On ne recycle que les flacons (en France. En Suède, ai tout mis dans le conteneur "plastiques", où on voit des sacs de magasins, les gens venant faire leurs courses les mains dans les poches. En Italie, sais pas, trop de "poubelles", une fois en ai vu 7 (Sardaigne)), les autres matières sont complexes, variables, il y a trop de variétés sur le marché.
Chez certains, valoriser c'est pas transformer en autre chose comme chez nous, mais brûler en cimenterie, par ex, pour faire de la chaleur, c'est un moyen de valoriser du vrac mélangé (hors matériaux chlorés, PVC, qui dégagent de l'acide chlorhydrique). Les chaines polymère se cassent avec le temps, l'air, le nombre de recyclages, le cycle vertueux n'est donc pas infini, c'est pas comme le verre (qui a le gros défaut non écolo du poids, et cassant).

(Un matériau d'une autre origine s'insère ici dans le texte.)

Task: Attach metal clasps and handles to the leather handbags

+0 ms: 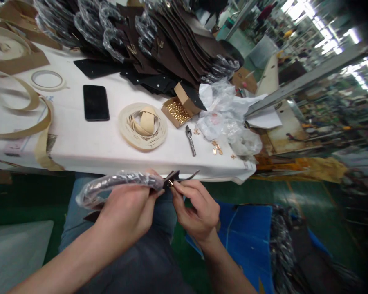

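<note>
Above my lap, my left hand (pixel 130 206) is closed around a dark bag handle (pixel 119 179) wrapped in clear plastic, which loops out to the left. Dark leather end tabs (pixel 174 175) stick out from the handle's right end. There my right hand (pixel 199 208) pinches a small gold metal fitting (pixel 171 183) against the leather, between thumb and forefinger. Whether the fitting is fastened to the tab I cannot tell. On the table in front lie a dark metal hand tool (pixel 190 141) and several loose gold fittings (pixel 217 148).
The white-covered table (pixel 95 147) bears a roll of beige strip (pixel 125 126), an open box of gold studs (pixel 178 112), a black phone (pixel 96 103) and a tape roll (pixel 47 80). Dark brown bag pieces (pixel 178 45) pile up behind. Crumpled plastic (pixel 221 114) lies right; a blue sheet (pixel 248 237) sits below.
</note>
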Motion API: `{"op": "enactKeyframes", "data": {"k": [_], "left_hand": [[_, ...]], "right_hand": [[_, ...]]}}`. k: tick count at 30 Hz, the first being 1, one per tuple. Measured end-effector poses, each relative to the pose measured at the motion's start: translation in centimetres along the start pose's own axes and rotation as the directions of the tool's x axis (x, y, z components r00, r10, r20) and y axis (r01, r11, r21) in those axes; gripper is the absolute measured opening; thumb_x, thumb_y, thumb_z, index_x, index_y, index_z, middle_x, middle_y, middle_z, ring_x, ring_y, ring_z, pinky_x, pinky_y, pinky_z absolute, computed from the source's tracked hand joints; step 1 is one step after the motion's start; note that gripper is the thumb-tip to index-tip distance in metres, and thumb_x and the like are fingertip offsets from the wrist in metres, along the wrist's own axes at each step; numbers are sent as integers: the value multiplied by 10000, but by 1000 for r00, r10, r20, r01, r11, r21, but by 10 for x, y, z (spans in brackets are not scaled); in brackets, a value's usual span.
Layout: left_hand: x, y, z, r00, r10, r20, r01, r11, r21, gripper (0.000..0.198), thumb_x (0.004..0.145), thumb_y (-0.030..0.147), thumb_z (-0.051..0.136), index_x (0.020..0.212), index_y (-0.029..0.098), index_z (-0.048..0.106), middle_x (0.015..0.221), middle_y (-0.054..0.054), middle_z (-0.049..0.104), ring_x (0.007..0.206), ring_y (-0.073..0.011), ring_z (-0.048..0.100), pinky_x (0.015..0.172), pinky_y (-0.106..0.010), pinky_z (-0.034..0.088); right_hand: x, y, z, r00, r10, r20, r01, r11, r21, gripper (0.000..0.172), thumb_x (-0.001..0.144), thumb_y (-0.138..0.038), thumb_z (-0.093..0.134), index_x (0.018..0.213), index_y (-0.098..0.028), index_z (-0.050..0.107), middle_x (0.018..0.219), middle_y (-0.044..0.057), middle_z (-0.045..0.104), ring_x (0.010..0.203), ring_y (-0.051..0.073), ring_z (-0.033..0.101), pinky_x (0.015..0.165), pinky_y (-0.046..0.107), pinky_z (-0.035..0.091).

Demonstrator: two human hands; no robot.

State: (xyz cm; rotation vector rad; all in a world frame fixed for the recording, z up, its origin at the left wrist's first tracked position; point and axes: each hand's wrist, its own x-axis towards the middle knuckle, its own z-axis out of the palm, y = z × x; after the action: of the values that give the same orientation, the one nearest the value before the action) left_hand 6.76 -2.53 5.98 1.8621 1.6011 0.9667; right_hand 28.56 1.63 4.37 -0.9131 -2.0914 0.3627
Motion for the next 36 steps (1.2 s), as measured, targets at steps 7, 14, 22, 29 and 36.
{"op": "enactKeyframes", "data": {"k": [7, 14, 22, 29, 36], "left_hand": [[18, -19, -11, 959, -251, 131, 275, 935, -222, 207, 996, 374, 731, 900, 198, 780, 760, -66, 751, 796, -283, 725, 727, -336, 552], [24, -20, -5, 942, -284, 181, 326, 903, -279, 212, 960, 387, 751, 873, 194, 759, 643, -14, 658, 697, -234, 637, 627, -295, 455], [18, -13, 3, 924, -280, 261, 352, 889, -293, 228, 1012, 368, 692, 910, 176, 760, 757, -34, 744, 666, -209, 628, 572, -291, 395], [18, -6, 0, 933, -259, 249, 314, 925, -213, 232, 1008, 342, 705, 850, 176, 741, 736, -30, 727, 698, -214, 623, 642, -320, 400], [18, -10, 1, 936, -238, 261, 291, 938, -187, 239, 995, 295, 692, 785, 183, 696, 745, -35, 723, 727, -215, 624, 675, -331, 400]], "right_hand": [[24, -6, -4, 992, 62, 109, -71, 994, 82, 273, 1021, -74, 724, 1217, -246, 806, 1005, 77, 801, 897, 220, 791, 813, 347, 690], [29, -12, -11, 973, 98, 209, -107, 994, 32, 235, 1066, -80, 666, 1202, -224, 792, 1011, 79, 748, 895, 210, 749, 827, 341, 639], [35, -16, -26, 937, 124, 326, -134, 991, 8, 197, 1082, -92, 638, 1146, -212, 781, 970, 64, 715, 833, 193, 705, 773, 314, 585], [29, -20, -26, 920, 133, 369, -124, 991, -50, 182, 1114, -96, 594, 1119, -202, 741, 980, 76, 684, 900, 217, 695, 837, 337, 570], [19, -17, -7, 915, 135, 381, -92, 987, -130, 211, 1131, -109, 560, 991, -207, 684, 952, 69, 642, 840, 211, 658, 801, 333, 548]]}}
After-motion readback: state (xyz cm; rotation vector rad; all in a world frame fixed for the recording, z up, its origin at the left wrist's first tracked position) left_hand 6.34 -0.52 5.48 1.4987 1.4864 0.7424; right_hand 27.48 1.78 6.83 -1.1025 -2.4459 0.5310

a écrit le 17/01/2018 à 8:57 :
Enfin devrait on dire maintenant c'est l'UE qu'il est impossible de ne pas soupçonner de promesses en l'air, de décalages de programmes en gel jusqu'à l'annulation de ceux-ci, surtout s'ils sont intéressants, il est donc hélas peu raisonnable de croire les paroles d'une menteuse professionnelle.

C'est une bonne idée mais tant qu'elle ne fera pas gagner plus de milliards aux milliardaires piquer aux plus pauvres il y a peu de chances que l'UE finisse par l’appliquer.

A surveiller au cas où l'UE se réveille de sa torpeur rentière.